EXERCISE DETAILS: Every line of the data below must be output exactly, with images left out.

RECORD SET:
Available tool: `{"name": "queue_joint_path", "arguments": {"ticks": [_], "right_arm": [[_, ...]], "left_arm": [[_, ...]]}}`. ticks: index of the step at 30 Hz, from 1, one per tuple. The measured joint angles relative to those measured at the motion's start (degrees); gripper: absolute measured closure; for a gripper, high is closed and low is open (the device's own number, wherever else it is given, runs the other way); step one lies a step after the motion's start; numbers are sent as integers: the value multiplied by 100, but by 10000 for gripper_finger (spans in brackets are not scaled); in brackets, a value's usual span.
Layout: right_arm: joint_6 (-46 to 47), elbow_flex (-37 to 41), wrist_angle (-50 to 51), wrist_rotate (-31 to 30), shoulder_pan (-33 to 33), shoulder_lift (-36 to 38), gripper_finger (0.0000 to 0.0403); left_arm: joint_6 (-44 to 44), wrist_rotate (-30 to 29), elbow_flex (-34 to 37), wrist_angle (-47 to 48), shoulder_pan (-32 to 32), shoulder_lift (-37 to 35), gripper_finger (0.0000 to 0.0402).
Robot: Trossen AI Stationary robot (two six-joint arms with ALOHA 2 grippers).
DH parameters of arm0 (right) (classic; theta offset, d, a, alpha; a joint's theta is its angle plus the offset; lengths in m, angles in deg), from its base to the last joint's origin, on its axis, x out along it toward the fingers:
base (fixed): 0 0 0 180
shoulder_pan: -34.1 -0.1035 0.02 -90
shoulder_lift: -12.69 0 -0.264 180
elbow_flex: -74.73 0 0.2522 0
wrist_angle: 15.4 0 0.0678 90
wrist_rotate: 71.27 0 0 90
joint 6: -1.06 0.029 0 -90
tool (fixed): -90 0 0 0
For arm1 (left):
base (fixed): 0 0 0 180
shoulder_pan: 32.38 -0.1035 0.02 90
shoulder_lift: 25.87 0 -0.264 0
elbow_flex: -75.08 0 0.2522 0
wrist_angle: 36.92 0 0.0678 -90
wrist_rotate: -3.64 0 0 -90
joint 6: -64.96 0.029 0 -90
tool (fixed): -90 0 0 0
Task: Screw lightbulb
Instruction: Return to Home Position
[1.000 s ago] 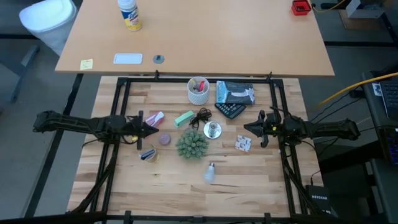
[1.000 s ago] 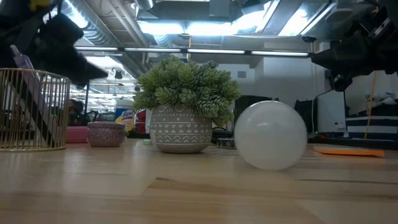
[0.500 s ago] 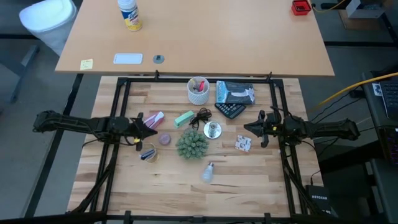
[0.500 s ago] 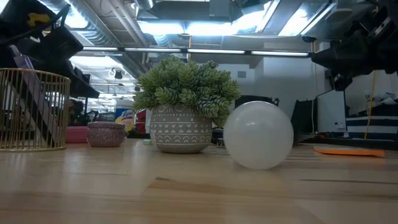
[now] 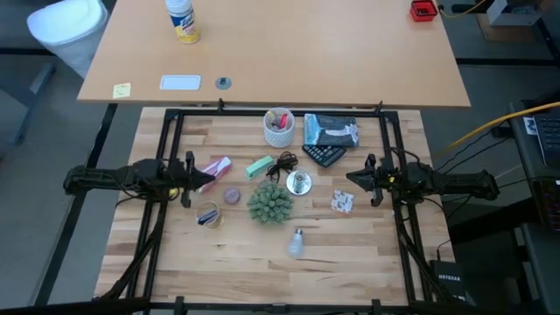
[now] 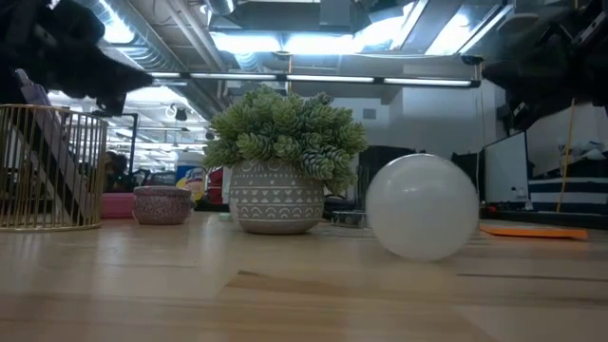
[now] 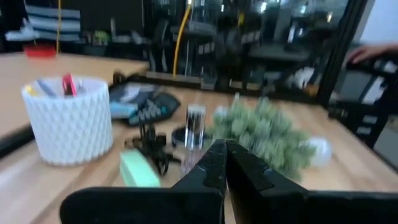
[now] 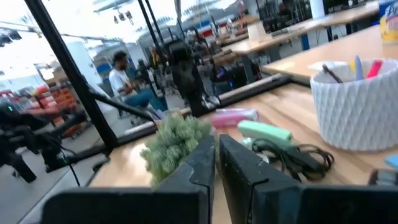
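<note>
Jaws on the left gripper (image 5: 208,178) are pressed together with nothing between them, as the left wrist view shows. That arm has drawn back toward the bench's left edge since a second ago. Its tip is now just beside the pink pack (image 5: 216,166), clear of the wire basket (image 5: 207,215).

Mid-bench, the plant (image 5: 269,203) stands just beside the silver lamp socket (image 5: 299,183), whose black cord trails toward the white cup (image 5: 279,127) at the far edge. The lightbulb (image 5: 297,241) is not in that socket. It lies on its side on bare wood, between the plant and the near edge, touching nothing. It has rocked: half a second ago it sat a little further left, and it is now back to the right, so it looks loose and not yet settled.

Toward the right edge, the right gripper (image 5: 350,178) hangs above the wood near a small white packet (image 5: 342,202). Its fingers are closed to a thin slit and hold nothing, and it has eased back slightly.

With both arms retreating empty and the bulb free, handling seems finished; a roll is the only risk.
</note>
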Motion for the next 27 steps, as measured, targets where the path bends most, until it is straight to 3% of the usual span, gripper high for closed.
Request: {"name": "queue_joint_path", "arguments": {"ticks": [27], "right_arm": [[-2, 0, 187, 13, -2, 0, 374]], "left_arm": [[0, 0, 9, -13, -13, 6, 400]]}}
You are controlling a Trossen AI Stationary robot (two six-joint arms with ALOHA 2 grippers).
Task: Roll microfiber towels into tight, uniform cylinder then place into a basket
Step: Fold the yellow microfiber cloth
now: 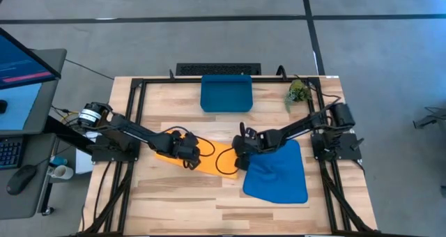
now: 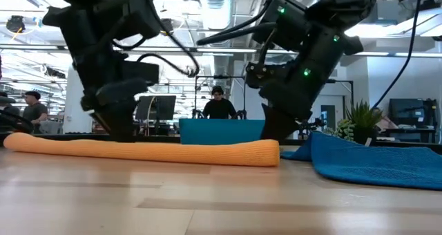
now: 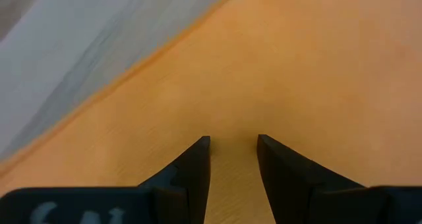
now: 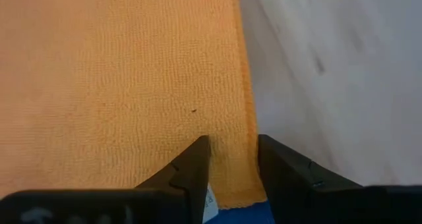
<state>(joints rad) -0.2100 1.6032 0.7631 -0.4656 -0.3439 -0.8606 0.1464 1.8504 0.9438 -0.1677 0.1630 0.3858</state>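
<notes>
Currently both grippers sit on the orange towel (image 1: 209, 155), which lies across the middle of the table (image 1: 174, 202), partly rolled; in the low view it reads as a long, low cylinder (image 2: 145, 151) along the table top. The left gripper (image 1: 189, 152) is at the left part of the roll, the right gripper (image 1: 242, 153) at its right end, just beside the blue towel (image 1: 279, 173).

In the left wrist view the left gripper (image 3: 233, 155) has its jaws set narrow with orange cloth showing in the gap; whether the fingers actually pinch a fold cannot be told from here. In the right wrist view the right gripper (image 4: 233, 155) shows the same narrow gap, straddling the hemmed edge of the orange towel (image 4: 119, 85), with a sliver of blue cloth visible below it.

The basket (image 1: 226, 92) stands at the far edge of the table, well apart from both towels, beside the plant (image 1: 298, 91).

Likely faults from this state:

- Uneven roll. If the two grippers advance at different rates, the cylinder skews and tapers at one end.
- Loose core. The roll appears low and flattened; light pressure would leave it slack and liable to unwind on lifting.
- Cloth pickup. The right gripper works at the border of the two towels; it may drag or catch the blue towel's corner into the orange roll.
- Edge slip. A grip on the hem alone may slide off.
</notes>
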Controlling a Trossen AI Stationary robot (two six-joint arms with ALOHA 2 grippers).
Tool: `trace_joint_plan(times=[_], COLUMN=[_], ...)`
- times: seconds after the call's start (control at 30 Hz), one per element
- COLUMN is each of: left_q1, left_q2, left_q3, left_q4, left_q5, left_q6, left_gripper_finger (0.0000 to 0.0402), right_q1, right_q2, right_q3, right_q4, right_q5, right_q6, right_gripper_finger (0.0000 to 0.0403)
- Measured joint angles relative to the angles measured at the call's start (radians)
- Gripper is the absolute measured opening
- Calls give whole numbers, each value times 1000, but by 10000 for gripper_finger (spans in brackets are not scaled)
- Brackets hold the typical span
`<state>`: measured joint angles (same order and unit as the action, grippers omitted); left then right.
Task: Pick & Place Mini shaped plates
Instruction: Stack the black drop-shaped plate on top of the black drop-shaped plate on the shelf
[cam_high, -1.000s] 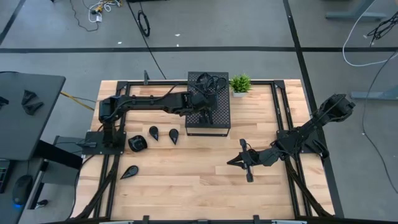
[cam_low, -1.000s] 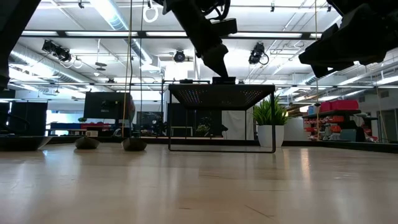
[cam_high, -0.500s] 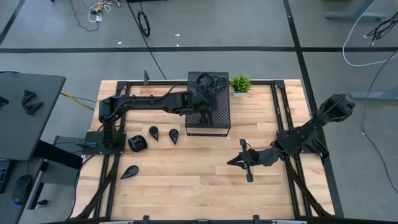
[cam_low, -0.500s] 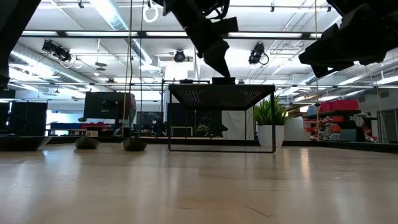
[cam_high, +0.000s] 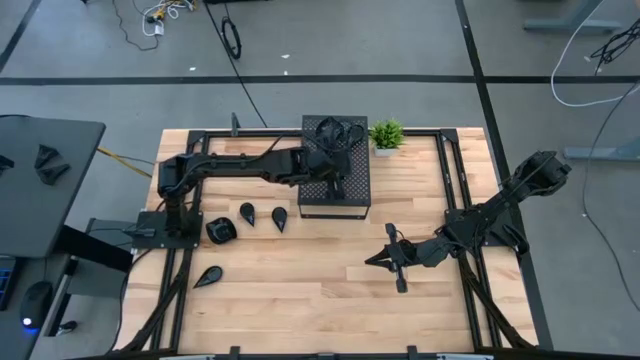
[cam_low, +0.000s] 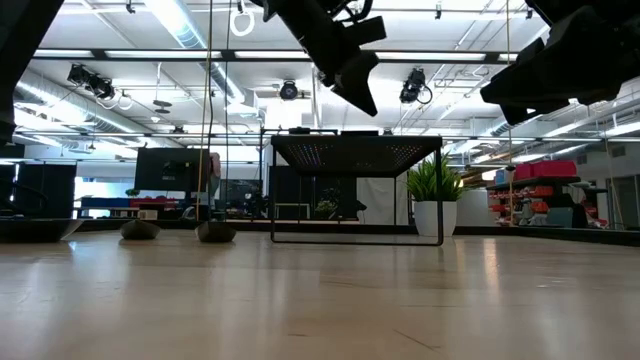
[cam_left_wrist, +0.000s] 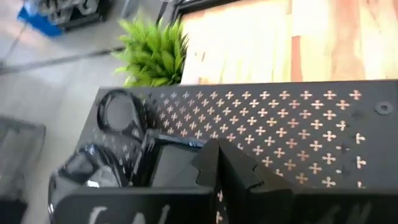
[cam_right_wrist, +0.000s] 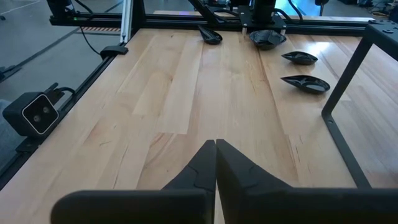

RESULT FOR THIS EXERCISE:
Available tool: `{"name": "queue_joint_path", "arguments": {"ticks": [_], "right_arm": [[_, ...]], "left_arm": [[_, ...]]}}`. ticks: index of the step at 30 Hz, from 1, one per tuple. The measured joint angles relative to those measured at the motion's start (degrees); gripper: absolute measured closure; for a gripper, high is closed and low is open (the device's own number, wherever else it is given, runs the other way); step one lies a step after the motion's start; numbers are sent as integers: the value multiplied by 100, but by 10000 for gripper_finger (spans in brackets are not scaled); in brackets, a value's usual span.
Layout: right_arm: joint_6 (-46 to 47), elbow_flex (-37 to 41), wrist_angle (-50 to 51), wrist_rotate (-31 to 30), shoulder_pan (-33 to 33), shoulder_lift (-36 to 38), gripper_finger (0.0000 to 0.0403); left_arm: joint_6 (-44 to 44), wrist_rotate (-30 to 29), elbow_flex (-34 to 37), wrist_angle (-47 to 48), shoulder_pan (-32 to 32), shoulder_lift (-37 to 35), gripper_finger (0.0000 to 0.0402).
Robot: Trossen AI Stationary robot (two six-joint arms with ALOHA 2 grippers).
DH parameters of arm0 (right) (classic; theta offset, d, a, alpha; a joint's theta is its angle plus the offset; lengths in m, angles in deg), from its base to the last joint's origin, on its axis, x out along it toward the fingers:
base (fixed): 0 0 0 180
shoulder_pan: -34.1 -0.1035 0.02 -90
shoulder_lift: -12.69 0 -0.264 180
elbow_flex: -74.73 0 0.2522 0
wrist_angle: 15.4 0 0.0678 90
wrist_rotate: 71.27 0 0 90
joint 6: -1.06 0.029 0 -90
tool (fixed): -90 0 0 0
For arm1 (left):
base (fixed): 0 0 0 180
shoulder_pan: 32.38 -0.1035 0.02 90
shoulder_lift: 25.87 0 -0.264 0
elbow_flex: -75.08 0 0.2522 0
wrist_angle: 36.92 0 0.0678 -90
wrist_rotate: -3.64 0 0 -90
joint 6: -64.96 0.029 0 -90
tool (fixed): -90 0 0 0
Task: Screw lightbulb
Instruction: Return to Home Position
[1.000 s ago] 
[1.000 s ago] 
[0.500 s ago] 
[0.500 s ago] 
[now] 
[now] 
[now] 
[now] 
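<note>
Jaws on the left gripper (image 5: 208,178) are pressed together with nothing between them, as the left wrist view shows. That arm has drawn back toward the bench's left edge since a second ago. Its tip is now just beside the pink pack (image 5: 216,166), clear of the wire basket (image 5: 207,215).

Mid-bench, the plant (image 5: 269,203) stands just beside the silver lamp socket (image 5: 299,183), whose black cord trails toward the white cup (image 5: 279,127) at the far edge. The lightbulb (image 5: 297,241) is not in that socket. It lies on its side on bare wood, between the plant and the near edge, touching nothing. It has rocked: half a second ago it sat a little further left, and it is now back to the right, so it looks loose and not yet settled.

Toward the right edge, the right gripper (image 5: 350,178) hangs above the wood near a small white packet (image 5: 342,202). Its fingers are closed to a thin slit and hold nothing, and it has eased back slightly.

With both arms retreating empty and the bulb free, handling seems finished; a roll is the only risk.
</note>
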Motion for the next 27 steps, as measured, targets where the path bends most, until it is straight to 3% of the usual span, gripper high for closed.
Request: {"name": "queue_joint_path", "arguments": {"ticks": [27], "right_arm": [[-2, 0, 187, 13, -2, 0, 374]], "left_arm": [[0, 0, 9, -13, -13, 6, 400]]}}
You are controlling a Trossen AI Stationary robot (two six-joint arms with ALOHA 2 grippers).
Task: Roll microfiber towels into tight, uniform cylinder then place into a basket
Step: Fold the yellow microfiber cloth
now: 
now: 
now: 
now: 
<state>(joints rad) -0.2100 1.6032 0.7631 -0.4656 -0.3439 -0.8606 0.1464 1.8504 0.9438 -0.1677 0.1630 0.3858</state>
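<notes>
Currently both grippers sit on the orange towel (image 1: 209, 155), which lies across the middle of the table (image 1: 174, 202), partly rolled; in the low view it reads as a long, low cylinder (image 2: 145, 151) along the table top. The left gripper (image 1: 189, 152) is at the left part of the roll, the right gripper (image 1: 242, 153) at its right end, just beside the blue towel (image 1: 279, 173).

In the left wrist view the left gripper (image 3: 233, 155) has its jaws set narrow with orange cloth showing in the gap; whether the fingers actually pinch a fold cannot be told from here. In the right wrist view the right gripper (image 4: 233, 155) shows the same narrow gap, straddling the hemmed edge of the orange towel (image 4: 119, 85), with a sliver of blue cloth visible below it.

The basket (image 1: 226, 92) stands at the far edge of the table, well apart from both towels, beside the plant (image 1: 298, 91).

Likely faults from this state:

- Uneven roll. If the two grippers advance at different rates, the cylinder skews and tapers at one end.
- Loose core. The roll appears low and flattened; light pressure would leave it slack and liable to unwind on lifting.
- Cloth pickup. The right gripper works at the border of the two towels; it may drag or catch the blue towel's corner into the orange roll.
- Edge slip. A grip on the hem alone may slide off.
</notes>
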Controlling a Trossen AI Stationary robot (two six-joint arms with ALOHA 2 grippers).
Tool: `trace_joint_plan(times=[_], COLUMN=[_], ...)`
- times: seconds after the call's start (control at 30 Hz), one per element
- COLUMN is each of: left_q1, left_q2, left_q3, left_q4, left_q5, left_q6, left_gripper_finger (0.0000 to 0.0402), right_q1, right_q2, right_q3, right_q4, right_q5, right_q6, right_gripper_finger (0.0000 to 0.0403)
- Measured joint angles relative to the angles measured at the call's start (radians)
- Gripper is the absolute measured opening
- Calls give whole numbers, each value times 1000, but by 10000 for gripper_finger (spans in brackets are not scaled)
- Brackets hold the typical span
`<state>`: measured joint angles (same order and unit as the action, grippers omitted); left then right.
Task: Pick & Place Mini shaped plates
Instruction: Stack the black drop-shaped plate on top of the black drop-shaped plate on the shelf
[cam_high, -1.000s] 
[cam_low, -1.000s] 
[cam_high, -0.500s] 
[cam_low, -0.500s] 
[cam_high, +0.000s] 
[cam_low, +0.000s] 
[cam_left_wrist, +0.000s] 
[cam_right_wrist, +0.000s] 

Nothing more remains to be added to this answer.